The First Lady
The First Garden Gets Its First Planting
By Jane Black
The international press may have been exclusively interested in what Michelle Obama was wearing on her first trip abroad last week. But the first lady said that the world leaders she met were curious about something else entirely: "The number one question I got as the first lady from world leaders -- they were excited about this garden," she told a group of students who had come to help seed the new 1,100 square foot plot on the South Lawn. "Every single person from Prince Charles on down, they were excited we were planting this garden."

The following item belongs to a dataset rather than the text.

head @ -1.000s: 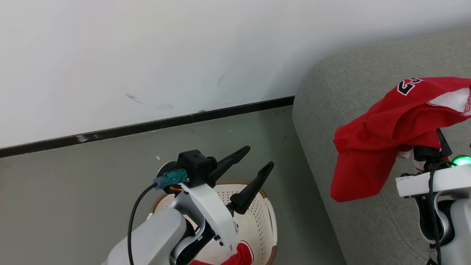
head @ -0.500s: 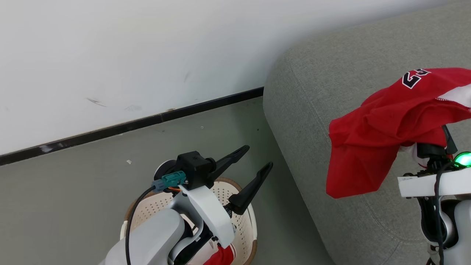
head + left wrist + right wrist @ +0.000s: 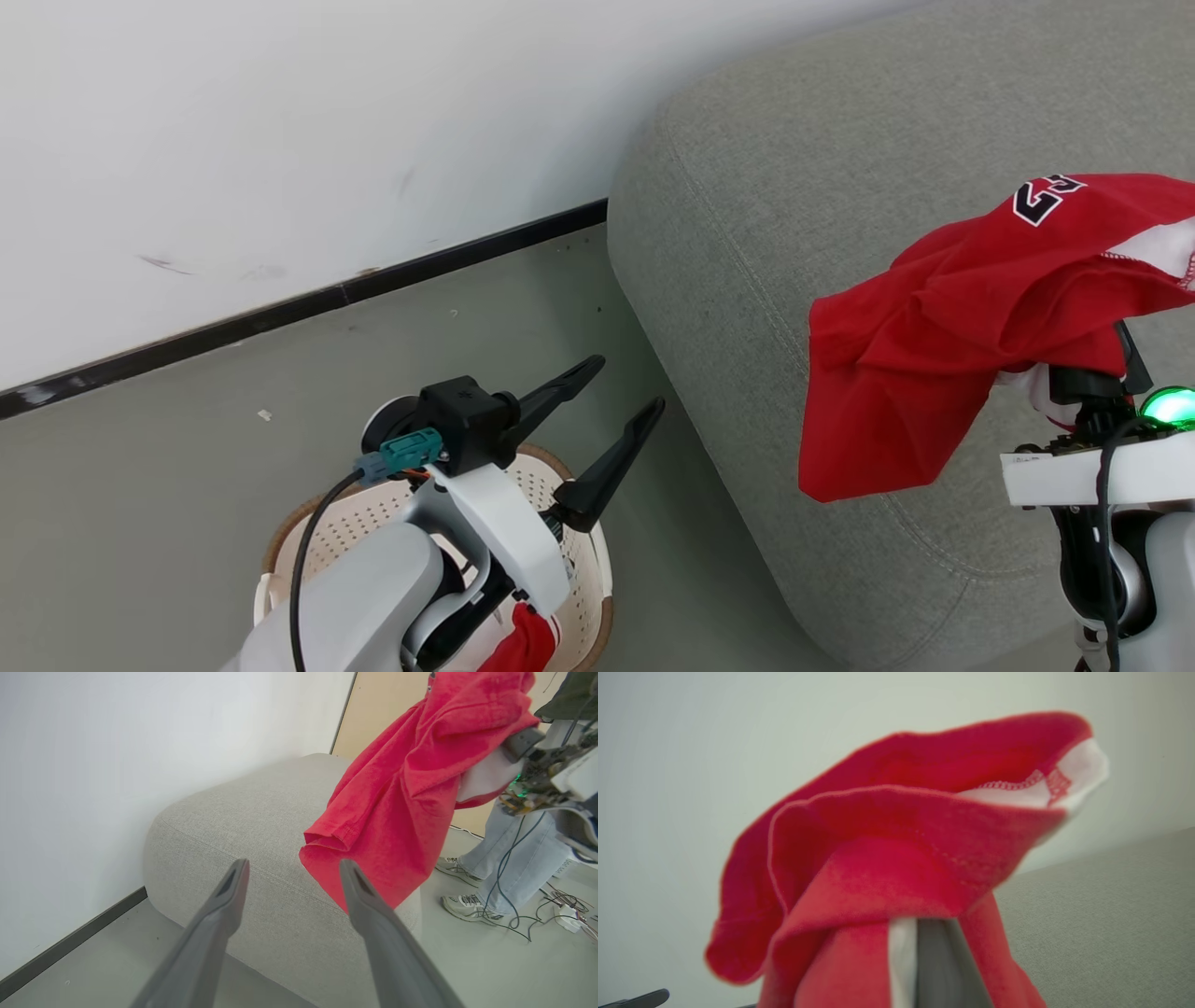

The planting was the second event to publicize the new garden, which was first announced last month. Mrs. Obama stressed that the garden was an easy -- and inexpensive -- way for families to get fruits and vegetables into their diet. She asked the children to guess how much it cost to install the garden. The first guess: $100,000. "My husband would go crazy if he thought we were spending that kind of money," she said with a laugh. "No, a little lower than that."
The organic garden, which will supply fruits, vegetables and honey for the first family, White House staff and state dinners, cost about $200 to put in place.
Mrs. Obama was joined at the planting by Secretary of Agriculture Tom Vilsack, who used the event to make his pitch for more healthful school lunches. "We're going to try to make it so your meals are even better tasting and better for you than they have been," he told the 25 students from Bancroft Elementary in Mount Pleasant.
The Child Nutrition and WIC Reauthorization Act, which funds the school lunch program, is under review by Congress this session and Vilsack is lobbying for new funds to be budgeted to purchase fresh fruits and vegetables, which cost more.
"It is now the job of USDA and the administration to make sure that Congress gives us the resources, which I believe they will, to make sure that as we grow these fruits and vegetables, youngsters have access to them in their daily diets and that youngsters understand how important it is to have fruits and vegetables on their plate," Vilsack added.
Under a brilliant blue sky, Obama, Vilsack, the students and a team of White House chefs planted 25 varieties of heirloom seeds and seedlings including kale, rhubarb, arugula and 10 kinds of herbs. One bed contains plants favored by Thomas Jefferson, including Brown Dutch and Tennis Ball lettuce, Prickly Seed spinach and Savoy cabbage.
The garden, a series of raised beds (PDF), is not certified organic; that process takes three years. The White House did have the soil on the lawn tested, and found that there were no chemical residues.
Weather permitting, Assistant White House Chef Sam Kass said the first crop of lettuce, spinach and herbs will be ready in about two weeks. When asked if the first family would be alerted when produce from the garden ended up on their plates, Kass answered: "They'll know. They'll be able to taste it."